The number of U.S. “IT practitioners” reporting annual salaries above $100,000 jumped by 11 percentage points, according to software engineering firm Puppet.
Released earlier this week, the 2016 survey results confirm just how valuable software and network engineers are. The percentage of IT practitioners making more than $100,000 rose to 58 percent this year after staying the same from 2014 to 2015.
The results help to back up assertions that software is eating the world and that tech is one of the few industries creating net job growth.
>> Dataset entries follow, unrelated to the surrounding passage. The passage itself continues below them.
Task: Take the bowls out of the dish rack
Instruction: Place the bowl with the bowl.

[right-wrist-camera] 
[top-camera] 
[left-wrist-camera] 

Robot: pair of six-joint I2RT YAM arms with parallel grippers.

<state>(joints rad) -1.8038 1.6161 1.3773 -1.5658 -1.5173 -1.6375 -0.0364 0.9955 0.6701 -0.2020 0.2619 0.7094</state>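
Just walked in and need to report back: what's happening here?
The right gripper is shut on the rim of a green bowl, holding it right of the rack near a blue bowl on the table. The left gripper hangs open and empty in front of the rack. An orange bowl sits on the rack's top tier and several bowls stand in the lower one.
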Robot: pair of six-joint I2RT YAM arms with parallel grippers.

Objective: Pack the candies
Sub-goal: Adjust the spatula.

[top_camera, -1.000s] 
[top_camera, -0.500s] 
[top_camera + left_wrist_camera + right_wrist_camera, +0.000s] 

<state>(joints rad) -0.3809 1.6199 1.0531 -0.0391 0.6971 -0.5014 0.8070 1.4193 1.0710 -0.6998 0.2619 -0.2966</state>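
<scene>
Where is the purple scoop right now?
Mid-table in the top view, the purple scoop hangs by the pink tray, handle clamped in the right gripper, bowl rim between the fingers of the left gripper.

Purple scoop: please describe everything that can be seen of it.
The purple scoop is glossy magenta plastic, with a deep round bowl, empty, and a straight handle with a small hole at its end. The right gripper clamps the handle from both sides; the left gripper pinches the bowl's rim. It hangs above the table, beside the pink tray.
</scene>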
Wages in the broader economy aren’t keeping up with the stand-out growth in tech salaries.
For example, Economic Policy Institute pegged overall private sector nominal wage growth in the U.S. at 3.5 to 4.0 percent in its most recent update. That’s down from the average growth rate of 6.3 percent, as reported by the U.S. Bureau of Economic Analysis, from 1960 to 2016.
Job titles in the Puppet survey’s IT practitioner category include “DevOps engineer,” “software developer or engineer,” and “cloud or infrastructure architect.”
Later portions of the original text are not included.